Your instructions » Repeat the data below in full and exactly.

Data below »

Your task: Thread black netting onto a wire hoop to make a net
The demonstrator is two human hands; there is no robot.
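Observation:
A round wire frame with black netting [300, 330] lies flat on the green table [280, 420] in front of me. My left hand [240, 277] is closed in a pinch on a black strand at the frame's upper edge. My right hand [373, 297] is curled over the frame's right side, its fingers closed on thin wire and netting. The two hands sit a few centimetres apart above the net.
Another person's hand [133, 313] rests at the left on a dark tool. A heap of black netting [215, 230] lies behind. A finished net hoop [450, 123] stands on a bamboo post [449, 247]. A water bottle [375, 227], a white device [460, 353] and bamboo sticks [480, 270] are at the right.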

Output for this exercise »
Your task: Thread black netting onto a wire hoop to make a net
The demonstrator is two human hands; there is no robot.
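Observation:
A round wire frame with black netting [300, 330] lies flat on the green table [280, 420] in front of me. My left hand [240, 277] is closed in a pinch on a black strand at the frame's upper edge. My right hand [373, 297] is curled over the frame's right side, its fingers closed on thin wire and netting. The two hands sit a few centimetres apart above the net.
Another person's hand [133, 313] rests at the left on a dark tool. A heap of black netting [215, 230] lies behind. A finished net hoop [450, 123] stands on a bamboo post [449, 247]. A water bottle [375, 227], a white device [460, 353] and bamboo sticks [480, 270] are at the right.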

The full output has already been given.